» Task statement:
With nothing added or dropped, copy the data that follows exactly.

» Information shown:
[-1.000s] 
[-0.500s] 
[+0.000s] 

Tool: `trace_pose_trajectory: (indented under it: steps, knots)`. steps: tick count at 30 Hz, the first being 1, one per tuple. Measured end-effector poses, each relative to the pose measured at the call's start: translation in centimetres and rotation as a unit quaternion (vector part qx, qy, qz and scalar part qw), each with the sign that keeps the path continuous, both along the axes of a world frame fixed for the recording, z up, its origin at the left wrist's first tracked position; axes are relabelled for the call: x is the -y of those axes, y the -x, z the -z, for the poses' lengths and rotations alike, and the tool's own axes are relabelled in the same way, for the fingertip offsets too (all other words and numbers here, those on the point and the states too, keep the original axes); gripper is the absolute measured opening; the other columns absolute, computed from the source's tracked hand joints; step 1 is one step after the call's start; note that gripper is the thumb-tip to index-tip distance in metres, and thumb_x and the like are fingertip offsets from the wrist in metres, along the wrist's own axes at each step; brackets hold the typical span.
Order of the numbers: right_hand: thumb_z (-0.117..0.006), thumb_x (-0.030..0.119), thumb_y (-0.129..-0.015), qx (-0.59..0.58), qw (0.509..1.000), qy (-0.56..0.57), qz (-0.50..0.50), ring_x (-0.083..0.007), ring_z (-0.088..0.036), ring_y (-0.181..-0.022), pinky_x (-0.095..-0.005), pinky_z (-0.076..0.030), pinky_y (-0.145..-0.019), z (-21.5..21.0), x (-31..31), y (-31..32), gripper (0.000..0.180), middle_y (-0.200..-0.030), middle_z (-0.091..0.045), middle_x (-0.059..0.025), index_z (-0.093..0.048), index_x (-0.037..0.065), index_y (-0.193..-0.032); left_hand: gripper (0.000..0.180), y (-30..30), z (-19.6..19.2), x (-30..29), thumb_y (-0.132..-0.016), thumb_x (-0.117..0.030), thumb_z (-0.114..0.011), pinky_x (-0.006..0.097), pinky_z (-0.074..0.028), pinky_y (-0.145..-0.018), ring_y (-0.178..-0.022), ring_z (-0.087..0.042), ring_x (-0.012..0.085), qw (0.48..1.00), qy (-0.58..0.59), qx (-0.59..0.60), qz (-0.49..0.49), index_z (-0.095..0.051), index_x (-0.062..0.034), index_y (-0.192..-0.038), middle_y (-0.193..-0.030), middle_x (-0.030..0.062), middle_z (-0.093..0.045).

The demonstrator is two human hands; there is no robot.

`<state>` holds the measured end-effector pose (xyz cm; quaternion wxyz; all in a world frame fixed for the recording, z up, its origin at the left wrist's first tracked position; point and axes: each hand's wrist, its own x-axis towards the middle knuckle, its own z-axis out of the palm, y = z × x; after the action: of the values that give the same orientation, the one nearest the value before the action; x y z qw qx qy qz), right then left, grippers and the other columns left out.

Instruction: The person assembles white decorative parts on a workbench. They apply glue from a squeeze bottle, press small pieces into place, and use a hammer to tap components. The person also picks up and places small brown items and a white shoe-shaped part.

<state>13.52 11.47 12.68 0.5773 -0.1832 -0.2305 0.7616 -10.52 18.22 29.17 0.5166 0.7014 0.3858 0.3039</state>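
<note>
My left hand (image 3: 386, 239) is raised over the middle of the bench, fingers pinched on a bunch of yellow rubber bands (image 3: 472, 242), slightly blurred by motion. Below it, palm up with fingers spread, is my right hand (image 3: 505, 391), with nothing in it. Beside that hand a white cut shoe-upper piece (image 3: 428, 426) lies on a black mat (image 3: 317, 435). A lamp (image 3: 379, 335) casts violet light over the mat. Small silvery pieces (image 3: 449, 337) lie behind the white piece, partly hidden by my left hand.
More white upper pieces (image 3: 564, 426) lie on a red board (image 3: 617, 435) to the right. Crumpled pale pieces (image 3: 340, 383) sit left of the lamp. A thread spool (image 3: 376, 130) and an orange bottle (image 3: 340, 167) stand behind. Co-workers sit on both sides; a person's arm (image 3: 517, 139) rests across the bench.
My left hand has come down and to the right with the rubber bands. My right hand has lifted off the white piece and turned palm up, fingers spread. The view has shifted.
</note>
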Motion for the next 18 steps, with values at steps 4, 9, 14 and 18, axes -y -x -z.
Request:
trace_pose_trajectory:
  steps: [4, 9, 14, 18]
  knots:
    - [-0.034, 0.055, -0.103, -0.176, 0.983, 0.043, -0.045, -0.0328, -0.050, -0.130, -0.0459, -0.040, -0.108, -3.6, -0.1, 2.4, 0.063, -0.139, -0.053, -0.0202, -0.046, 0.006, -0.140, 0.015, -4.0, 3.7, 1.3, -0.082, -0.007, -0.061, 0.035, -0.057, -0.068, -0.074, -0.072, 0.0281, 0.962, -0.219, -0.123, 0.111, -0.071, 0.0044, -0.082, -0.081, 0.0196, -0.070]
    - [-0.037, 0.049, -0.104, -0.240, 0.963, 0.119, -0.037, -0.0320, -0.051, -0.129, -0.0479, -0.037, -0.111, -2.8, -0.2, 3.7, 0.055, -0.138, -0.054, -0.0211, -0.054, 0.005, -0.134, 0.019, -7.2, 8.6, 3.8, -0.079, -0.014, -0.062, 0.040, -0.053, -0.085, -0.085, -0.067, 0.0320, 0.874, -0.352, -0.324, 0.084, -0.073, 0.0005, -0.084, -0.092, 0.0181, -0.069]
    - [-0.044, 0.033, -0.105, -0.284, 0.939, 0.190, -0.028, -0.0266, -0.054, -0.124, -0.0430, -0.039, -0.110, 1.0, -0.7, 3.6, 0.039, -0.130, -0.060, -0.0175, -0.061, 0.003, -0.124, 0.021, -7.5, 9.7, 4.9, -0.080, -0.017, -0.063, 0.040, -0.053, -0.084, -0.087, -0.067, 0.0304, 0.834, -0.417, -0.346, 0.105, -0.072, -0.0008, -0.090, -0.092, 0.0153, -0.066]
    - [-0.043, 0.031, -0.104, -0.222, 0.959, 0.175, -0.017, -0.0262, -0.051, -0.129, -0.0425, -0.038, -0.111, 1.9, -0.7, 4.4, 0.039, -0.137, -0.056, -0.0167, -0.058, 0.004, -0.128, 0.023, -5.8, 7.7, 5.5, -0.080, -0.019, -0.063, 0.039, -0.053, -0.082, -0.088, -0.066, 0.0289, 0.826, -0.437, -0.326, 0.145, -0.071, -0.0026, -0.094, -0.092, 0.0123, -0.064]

» Exercise response:
[-1.000s] 
[-0.500s] 
[+0.000s] 

Tool: `trace_pose_trajectory: (indented under it: steps, knots)`. steps: tick count at 30 Hz, the first being 1, one per tuple. Measured end-effector poses, each relative to the pose measured at the call's start: translation in centimetres and rotation as a unit quaternion (vector part qx, qy, qz and scalar part qw), each with the sign that keeps the path continuous, both along the axes of a world frame fixed for the recording, z up, its origin at the left wrist's first tracked position; axes are relabelled for the call: x is the -y of those axes, y the -x, z the -z, for the poses' lengths and rotations alike, and the tool's own axes are relabelled in the same way, for the fingertip offsets too (all other words and numbers here, those on the point and the states too, keep the original axes); gripper is the absolute measured opening; the other columns absolute, computed from the source's tracked hand joints; step 1 is one step after the call's start; note that gripper is the thumb-tip to index-tip distance in metres, and thumb_x and the like are fingertip offsets from the wrist in metres, along the wrist's own axes at each step; brackets hold the typical span.
Order of the numbers: right_hand: thumb_z (-0.117..0.006), thumb_x (-0.030..0.119), thumb_y (-0.129..-0.015), qx (-0.59..0.58), qw (0.509..1.000), qy (-0.56..0.57), qz (-0.50..0.50), ring_x (-0.083..0.007), ring_z (-0.088..0.036), ring_y (-0.181..-0.022), pinky_x (-0.095..-0.005), pinky_z (-0.076..0.030), pinky_y (-0.145..-0.019), z (-21.5..21.0), x (-31..31), y (-31..32), gripper (0.000..0.180), middle_y (-0.200..-0.030), middle_z (-0.091..0.045), middle_x (-0.059..0.025), index_z (-0.093..0.048), index_x (-0.037..0.065), index_y (-0.193..-0.032); left_hand: gripper (0.000..0.180), y (-30..30), z (-19.6..19.2), x (-30..29), thumb_y (-0.132..-0.016), thumb_x (-0.117..0.030), thumb_z (-0.114..0.011), pinky_x (-0.006..0.097), pinky_z (-0.074..0.028), pinky_y (-0.145..-0.018), ring_y (-0.178..-0.022), ring_z (-0.087..0.042), ring_x (-0.012..0.085), qw (0.48..1.00), qy (-0.58..0.59), qx (-0.59..0.60), qz (-0.49..0.49), index_z (-0.095..0.051), index_x (-0.062..0.034), index_y (-0.192..-0.038), middle_y (-0.193..-0.030), middle_x (-0.030..0.062), middle_z (-0.093..0.045).

The demonstrator is two human hands; there is no robot.

`<state>` holds the measured end-effector pose (xyz cm; quaternion wxyz; all in a world frame fixed for the recording, z up, its origin at the left wrist's first tracked position; point and axes: each hand's wrist, its own x-axis towards the middle knuckle, its own z-axis out of the palm, y = z × x; after the action: of the values that give the same orientation, the one nearest the value before the action; x y z qw qx qy qz), right then left, grippers and the other columns left out.

Instruction: The person assembles white decorative parts on a workbench. They apply glue from a squeeze bottle, press small pieces into place, and use a hammer to tap components. The person also picks up and places small brown items and a white shoe-shaped part.

<state>13.52 11.47 12.68 0.5773 -0.1832 -0.2305 0.7616 -10.52 18.22 29.17 0.5166 0.7014 0.3858 0.3039</state>
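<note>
My left hand (image 3: 386, 239) is raised over the middle of the bench, fingers pinched on a bunch of yellow rubber bands (image 3: 472, 242), slightly blurred by motion. Below it, palm up with fingers spread, is my right hand (image 3: 505, 391), with nothing in it. Beside that hand a white cut shoe-upper piece (image 3: 428, 426) lies on a black mat (image 3: 317, 435). A lamp (image 3: 379, 335) casts violet light over the mat. Small silvery pieces (image 3: 449, 337) lie behind the white piece, partly hidden by my left hand.
More white upper pieces (image 3: 564, 426) lie on a red board (image 3: 617, 435) to the right. Crumpled pale pieces (image 3: 340, 383) sit left of the lamp. A thread spool (image 3: 376, 130) and an orange bottle (image 3: 340, 167) stand behind. Co-workers sit on both sides; a person's arm (image 3: 517, 139) rests across the bench.
My left hand has come down and to the right with the rubber bands. My right hand has lifted off the white piece and turned palm up, fingers spread. The view has shifted.
</note>
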Motion for the next 18 steps, with values at steps 4, 9, 14 and 18, axes -y -x -z.
Request:
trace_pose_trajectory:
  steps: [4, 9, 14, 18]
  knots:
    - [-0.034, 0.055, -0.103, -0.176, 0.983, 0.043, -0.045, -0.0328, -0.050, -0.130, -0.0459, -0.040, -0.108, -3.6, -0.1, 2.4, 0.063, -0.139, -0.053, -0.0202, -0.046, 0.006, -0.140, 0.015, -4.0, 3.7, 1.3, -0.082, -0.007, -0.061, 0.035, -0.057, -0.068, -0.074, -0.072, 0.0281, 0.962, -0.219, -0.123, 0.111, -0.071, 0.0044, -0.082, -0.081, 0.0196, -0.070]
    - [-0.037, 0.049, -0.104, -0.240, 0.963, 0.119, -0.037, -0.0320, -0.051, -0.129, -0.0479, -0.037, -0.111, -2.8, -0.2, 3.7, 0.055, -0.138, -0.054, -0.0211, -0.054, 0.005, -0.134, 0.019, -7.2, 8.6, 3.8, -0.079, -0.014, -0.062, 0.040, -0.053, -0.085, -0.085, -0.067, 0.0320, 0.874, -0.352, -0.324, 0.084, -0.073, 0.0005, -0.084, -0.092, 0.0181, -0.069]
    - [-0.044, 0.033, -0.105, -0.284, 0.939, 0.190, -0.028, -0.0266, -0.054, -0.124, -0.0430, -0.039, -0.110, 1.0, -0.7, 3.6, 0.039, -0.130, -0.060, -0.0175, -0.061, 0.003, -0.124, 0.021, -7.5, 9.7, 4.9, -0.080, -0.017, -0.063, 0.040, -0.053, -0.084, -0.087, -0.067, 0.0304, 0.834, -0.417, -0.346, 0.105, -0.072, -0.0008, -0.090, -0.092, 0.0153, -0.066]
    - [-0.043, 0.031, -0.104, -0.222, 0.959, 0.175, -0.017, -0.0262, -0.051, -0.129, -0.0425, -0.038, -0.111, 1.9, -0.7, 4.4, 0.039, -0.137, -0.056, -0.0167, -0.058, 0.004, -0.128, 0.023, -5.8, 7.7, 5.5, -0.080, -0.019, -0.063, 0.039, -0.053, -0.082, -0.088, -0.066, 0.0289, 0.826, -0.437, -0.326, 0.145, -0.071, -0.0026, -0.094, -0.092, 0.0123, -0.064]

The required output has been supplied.